Molecules establish networks of physical interactions to perform a plethora of highly regulated tasks, such as energy storage and usage, waste disposal and recycling, protection against external attacks, and many others. To establish these networks, molecules bind to each other through their complementary shapes, in a process figuratively described as "lock-and-key". In recent years, this concept has been extended to include the notion that some molecules do not have a well-defined shape but are rather malleable; the shape of these molecule can adapt to establish interactions with other molecules of more rigid, pre-defined three-dimensional structures. This mode of interaction massively increases the scope of intermolecular communication, and provides opportunities for internal and external regulation by influencing the malleability of the adaptable molecules. Even more recently, efficient and functional interactions have been demonstrated to exist between spaghetti-like molecules, which are able to bind tightly to each other while preserving their disordered nature.
The paradigm of “(folded) structure-function relationships” has been challenged by a revolutionary paper (Borgia et al., Nature, 2018) that describes a functional complex between two intrinsically unfolded proteins, which both remain disordered upon interaction (the two-rope-tangle model). In some of our recent work, we have found a second example of this type of interaction (Danilenko et al., Nature Communications, 2019). Here, to understand how histone chaperones Asf1 and Vps75 together promote H3 K9-acetylation, we derived a solution-state structural model of the acetyltransferase enzyme Rtt109 in complex with Asf1 and Vps75 and the histone dimer H3:H4 using a combination of NMR spectroscopy, small-angle neutron scattering (SANS) and molecular modelling (Figure 1, left). We showed that Vps75 promotes K9-acetylation by engaging the H3 N-terminal tail in fuzzy electrostatic interactions with its disordered C-terminal domain, thereby confining the H3 tail to a wide central cavity faced by the Rtt109 active site (Figure 1, right). These fuzzy interactions between disordered domains achieve localization of lysine residues in the H3 tail to the catalytic site with minimal loss of entropy and may represent a common mechanism for enzymatic reactions involving highly disordered substrates.

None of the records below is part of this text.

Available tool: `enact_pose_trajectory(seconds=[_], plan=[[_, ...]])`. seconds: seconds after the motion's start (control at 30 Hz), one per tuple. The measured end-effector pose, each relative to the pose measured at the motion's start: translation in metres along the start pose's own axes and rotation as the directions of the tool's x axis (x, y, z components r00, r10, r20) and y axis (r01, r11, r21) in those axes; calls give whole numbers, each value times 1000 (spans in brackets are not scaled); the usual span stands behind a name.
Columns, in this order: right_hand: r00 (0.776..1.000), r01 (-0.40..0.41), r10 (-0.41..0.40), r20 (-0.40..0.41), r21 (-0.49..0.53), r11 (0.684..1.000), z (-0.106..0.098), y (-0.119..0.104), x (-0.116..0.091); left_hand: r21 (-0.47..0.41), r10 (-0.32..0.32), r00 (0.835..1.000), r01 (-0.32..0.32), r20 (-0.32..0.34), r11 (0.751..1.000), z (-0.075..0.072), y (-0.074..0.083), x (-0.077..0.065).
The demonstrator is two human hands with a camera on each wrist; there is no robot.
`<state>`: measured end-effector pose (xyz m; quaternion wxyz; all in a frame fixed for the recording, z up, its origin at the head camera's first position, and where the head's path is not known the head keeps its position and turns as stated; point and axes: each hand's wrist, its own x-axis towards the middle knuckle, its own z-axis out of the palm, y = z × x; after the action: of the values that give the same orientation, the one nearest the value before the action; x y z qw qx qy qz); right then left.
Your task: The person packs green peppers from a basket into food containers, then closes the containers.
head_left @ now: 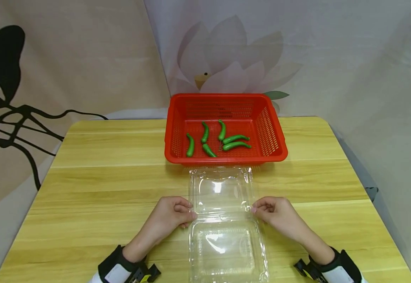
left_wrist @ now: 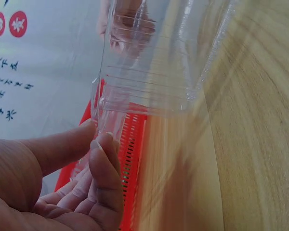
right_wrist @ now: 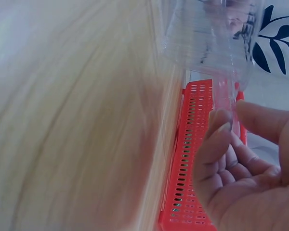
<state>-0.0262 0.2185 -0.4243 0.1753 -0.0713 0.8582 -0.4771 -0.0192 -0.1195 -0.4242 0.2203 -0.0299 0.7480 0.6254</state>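
A clear plastic clamshell box lies unfolded on the table, its lid half toward the red basket and its other half nearer me. My left hand pinches the box's left edge close to the fold between thumb and fingertips. On the opposite side my right hand pinches the right edge in the same way. The left wrist view shows the clear wall just beyond the left thumb; the right wrist view shows the clear plastic above the right fingertips.
Behind the box stands a red plastic basket with perforated walls. Several green chili peppers lie spread on its floor. A wood-grain table carries everything, and a printed curtain hangs at its back edge.
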Motion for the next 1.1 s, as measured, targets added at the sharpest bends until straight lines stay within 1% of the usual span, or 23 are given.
enact_pose_trajectory(seconds=[0.2, 0.43, 0.57, 0.73, 0.87, 1.1], plan=[[1000, -17, 18, 7, -19, 1000, 3, -2, -2, 4, -11, 999, 11, -34, 1000, -1, 2, -4], [1000, -1, 1, -6, -15, 1000, 5, -6, -2, -14, 9, 999, -9, -51, 1000, -3, 1, -5], [1000, 19, -19, -20, 16, 1000, 6, -8, 1, -42, 13, 998, -16, -66, 999, -4, -1, -4], [998, 44, -41, -54, 51, 998, 7, -10, 7, -92, 1, 996, -9, -84, 996, -6, -3, -1], [994, 74, -70, -84, 39, 997, 10, -9, 12, -128, -9, 996, -3, -88, 992, -7, -4, 2], [985, 123, -118, -125, 31, 992, 12, -8, 19, -179, -19, 997, 6, -74, 984, -9, -5, 5]])
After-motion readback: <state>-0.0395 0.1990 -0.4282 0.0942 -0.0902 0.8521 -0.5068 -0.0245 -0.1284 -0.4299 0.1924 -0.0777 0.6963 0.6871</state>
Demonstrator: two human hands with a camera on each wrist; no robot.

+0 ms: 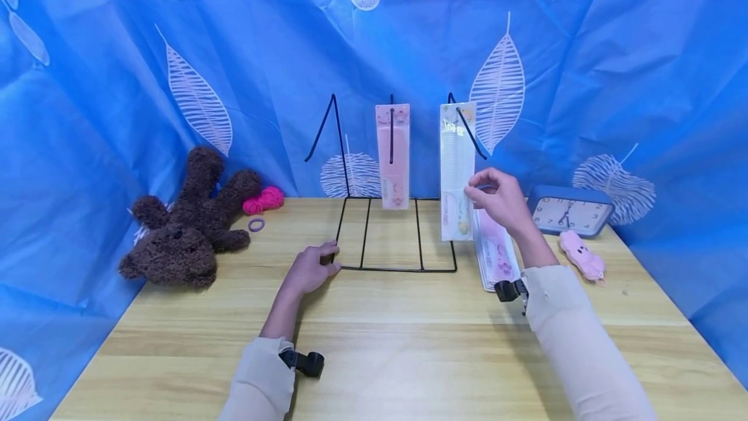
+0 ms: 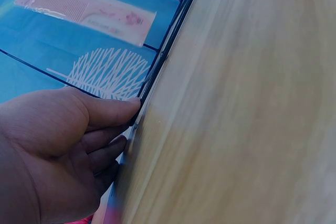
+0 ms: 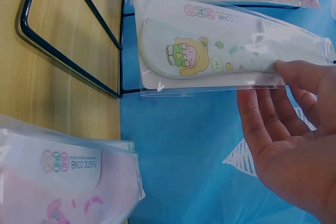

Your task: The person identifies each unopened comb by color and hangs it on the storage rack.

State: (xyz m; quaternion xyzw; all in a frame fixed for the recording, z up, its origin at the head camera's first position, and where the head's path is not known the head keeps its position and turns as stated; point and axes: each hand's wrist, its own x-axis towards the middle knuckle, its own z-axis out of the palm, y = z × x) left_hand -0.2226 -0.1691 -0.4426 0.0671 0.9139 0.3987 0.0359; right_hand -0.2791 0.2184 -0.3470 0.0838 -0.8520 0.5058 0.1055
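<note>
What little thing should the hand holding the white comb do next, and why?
Maybe the right hand should gently let go of the white comb pack, because a hook of the black rack seems to pass through the pack's top and could probably hold it. The left hand grips the rack's base, which should help steady it.

Glossy plastic packet [image 1: 458,177], metal rack [image 1: 391,269], smooth wood tabletop [image 1: 397,343]
</note>
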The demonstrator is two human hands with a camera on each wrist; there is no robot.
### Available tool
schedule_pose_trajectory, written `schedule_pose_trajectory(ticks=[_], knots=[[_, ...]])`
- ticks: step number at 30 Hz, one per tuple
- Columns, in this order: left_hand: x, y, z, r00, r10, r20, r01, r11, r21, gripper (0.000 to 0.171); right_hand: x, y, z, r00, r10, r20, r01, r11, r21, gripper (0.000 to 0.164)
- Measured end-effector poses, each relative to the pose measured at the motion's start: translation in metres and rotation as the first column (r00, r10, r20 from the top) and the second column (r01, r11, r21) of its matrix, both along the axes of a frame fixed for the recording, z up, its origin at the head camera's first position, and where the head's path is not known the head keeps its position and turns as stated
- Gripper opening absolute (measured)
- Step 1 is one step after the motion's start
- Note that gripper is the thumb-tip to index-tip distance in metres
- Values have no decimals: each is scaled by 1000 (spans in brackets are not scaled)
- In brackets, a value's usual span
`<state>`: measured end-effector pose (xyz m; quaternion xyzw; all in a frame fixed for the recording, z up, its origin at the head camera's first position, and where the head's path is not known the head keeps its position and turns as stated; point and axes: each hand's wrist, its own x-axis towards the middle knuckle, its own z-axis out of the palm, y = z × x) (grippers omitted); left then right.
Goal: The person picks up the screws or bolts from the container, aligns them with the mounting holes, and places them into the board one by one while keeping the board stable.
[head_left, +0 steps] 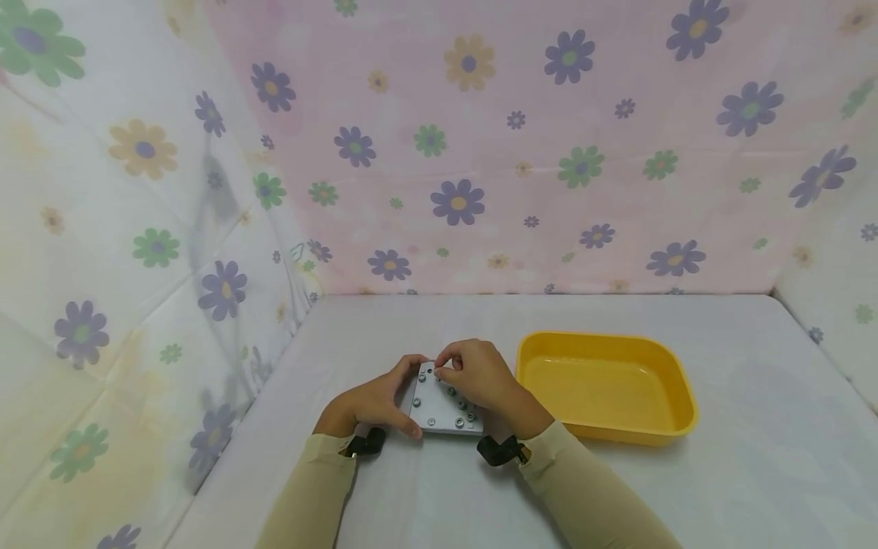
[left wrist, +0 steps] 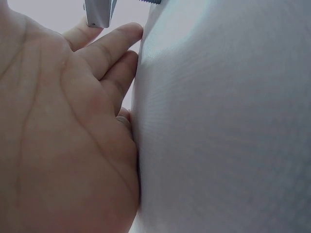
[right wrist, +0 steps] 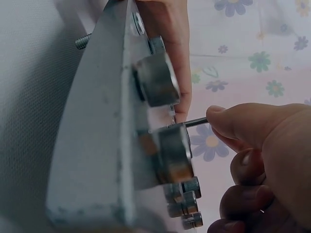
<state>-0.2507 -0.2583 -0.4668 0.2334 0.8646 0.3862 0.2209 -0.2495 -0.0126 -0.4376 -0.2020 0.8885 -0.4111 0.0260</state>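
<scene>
A pale metal plate [head_left: 439,408] with several socket-head screws [head_left: 459,422] in its face lies on the table. My left hand [head_left: 377,396] holds its left side, thumb at the near corner and fingers at the far end. In the left wrist view, the plate's corner [left wrist: 99,13] shows beyond the palm [left wrist: 63,121]. Over the plate's far end, my right hand [head_left: 483,374] pinches a thin metal shaft [right wrist: 197,121] between thumb and index finger. Its end inside the fingers is hidden. A threaded screw end [right wrist: 83,41] pokes out below the plate.
Right of the plate stands a yellow tray [head_left: 604,436], close to my right forearm. The white table [head_left: 754,473] meets flowered cloth walls [head_left: 480,259] at the back and sides. A black camera mount [head_left: 499,450] sits at my right wrist.
</scene>
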Motion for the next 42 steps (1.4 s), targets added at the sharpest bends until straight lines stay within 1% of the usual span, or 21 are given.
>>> schedule_pose_trajectory(ticks=[2, 9, 17, 22, 25, 28, 33, 38, 40, 42], knots=[[0, -1, 1, 1000, -2, -2, 2, 1000, 3, 118, 0, -1, -1, 1000, -5, -5, 5, 1000, 11, 5], [0, -4, -3, 1000, 3, -10, -3, 1000, -6, 117, 0, -4, -4, 1000, -15, 2, 15, 999, 30, 4], [2, -5, 0, 1000, 4, -9, -4, 1000, -1, 118, 3, -6, -5, 1000, -15, 7, 14, 999, 46, 5], [3, -4, -2, 1000, 14, 0, -14, 1000, -5, 117, 5, -7, -6, 999, -31, 37, 28, 997, 71, 5], [2, -4, -4, 1000, 14, 2, -14, 1000, -14, 117, 6, -9, -7, 998, -37, 49, 32, 995, 92, 6], [1, -4, -4, 1000, 10, 2, -10, 1000, -3, 118, 5, -8, -8, 998, -44, 45, 39, 994, 104, 7], [-2, -1, -5, 1000, -3, -7, 3, 1000, 4, 118, 5, -4, -7, 998, -55, 38, 51, 994, 96, 7], [1, -2, -3, 1000, -3, -2, 3, 1000, -1, 119, 7, 0, 1, 999, -39, 7, 39, 998, 43, 6], [3, -4, -2, 1000, 5, 2, -5, 1000, 15, 121, 8, 3, 7, 1000, -24, 12, 24, 1000, 21, 6], [5, -7, -1, 1000, 17, 4, -17, 999, 46, 120, 9, 8, 15, 999, -14, 33, 14, 1000, 12, 6]])
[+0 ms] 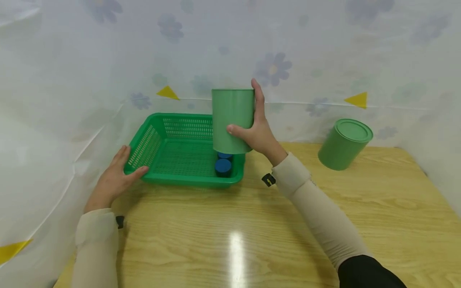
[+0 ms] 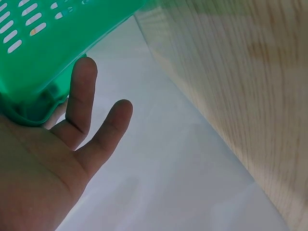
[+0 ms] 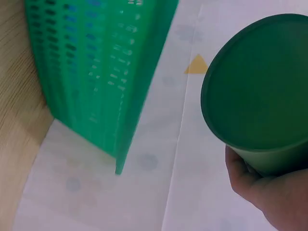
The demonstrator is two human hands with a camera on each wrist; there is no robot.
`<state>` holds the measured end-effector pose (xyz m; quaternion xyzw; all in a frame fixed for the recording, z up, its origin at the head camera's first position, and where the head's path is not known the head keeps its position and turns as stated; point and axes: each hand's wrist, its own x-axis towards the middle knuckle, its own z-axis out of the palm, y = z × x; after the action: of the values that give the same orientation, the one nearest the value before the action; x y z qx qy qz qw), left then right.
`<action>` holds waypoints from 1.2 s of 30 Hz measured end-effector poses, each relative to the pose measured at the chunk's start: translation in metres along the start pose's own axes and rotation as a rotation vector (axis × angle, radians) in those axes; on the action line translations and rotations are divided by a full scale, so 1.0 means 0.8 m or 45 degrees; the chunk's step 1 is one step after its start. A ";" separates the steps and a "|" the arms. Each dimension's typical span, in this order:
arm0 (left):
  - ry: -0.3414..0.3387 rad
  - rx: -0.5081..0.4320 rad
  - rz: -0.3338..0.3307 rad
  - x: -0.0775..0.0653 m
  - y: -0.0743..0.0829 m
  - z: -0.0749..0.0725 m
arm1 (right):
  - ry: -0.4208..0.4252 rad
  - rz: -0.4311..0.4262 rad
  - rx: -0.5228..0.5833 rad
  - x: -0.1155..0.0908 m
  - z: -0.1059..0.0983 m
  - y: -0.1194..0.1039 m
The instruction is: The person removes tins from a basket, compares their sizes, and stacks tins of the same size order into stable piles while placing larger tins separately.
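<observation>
A green plastic basket [image 1: 194,180] stands toward the back left of the table. My left hand [image 1: 113,176] holds its near left corner, thumb over the front rim and fingers along the left side. In the left wrist view, two fingers of that hand [image 2: 96,125] extend past the basket's outer wall [image 2: 53,57]. My right hand [image 1: 257,134] grips a light green canister [image 1: 232,116] raised at the basket's right end. The canister's round end face [image 3: 260,82] shows in the right wrist view. Beneath it are two blue round-topped items [image 1: 223,167] inside the basket, one partly hidden.
A second green canister [image 1: 345,144], lidded, stands on the wooden table [image 1: 201,228] at the back right. Behind the table hangs a pale flowered sheet [image 1: 223,48], with yellow triangles [image 1: 167,92] on it. The same sheet runs along the left side.
</observation>
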<state>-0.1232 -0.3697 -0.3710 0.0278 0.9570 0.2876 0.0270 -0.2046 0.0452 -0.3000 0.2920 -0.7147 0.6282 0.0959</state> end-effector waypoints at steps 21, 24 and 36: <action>0.007 -0.007 0.027 -0.001 -0.011 -0.003 | 0.154 -0.155 -0.292 -0.088 -0.074 -0.015; 0.009 -0.012 0.029 -0.001 -0.013 -0.003 | 0.170 -0.120 -0.322 -0.102 -0.089 -0.014; -0.010 -0.002 0.020 -0.002 -0.011 -0.002 | 0.272 -0.121 -0.464 -0.147 -0.141 -0.006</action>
<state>-0.1220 -0.3780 -0.3743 0.0364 0.9564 0.2885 0.0284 -0.1326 0.1877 -0.3338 0.2351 -0.7877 0.5108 0.2518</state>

We believe that this apparently unusual interaction mode is much more common than anticipated and may represent a general mechanism for chaperoning disordered substrates. We are using integrative structural biology and advanced molecular modelling to study at the atomic-level how disordered regions of chaperones interact with disordered substrates and present them to the catalytic site of enzymes. This work goes beyond the conventional structure determination process, as the concept of a well-defined complex structure is substituted by a large ensemble of transient conformations, a scenario that may promote a favourable balance between the enthalpic and entropic terms of the free-energy of binding. Given the abundance of disordered motifs in the eukaryotic proteome, this research promises to significantly improve our understanding of many eukaryotic cellular processes.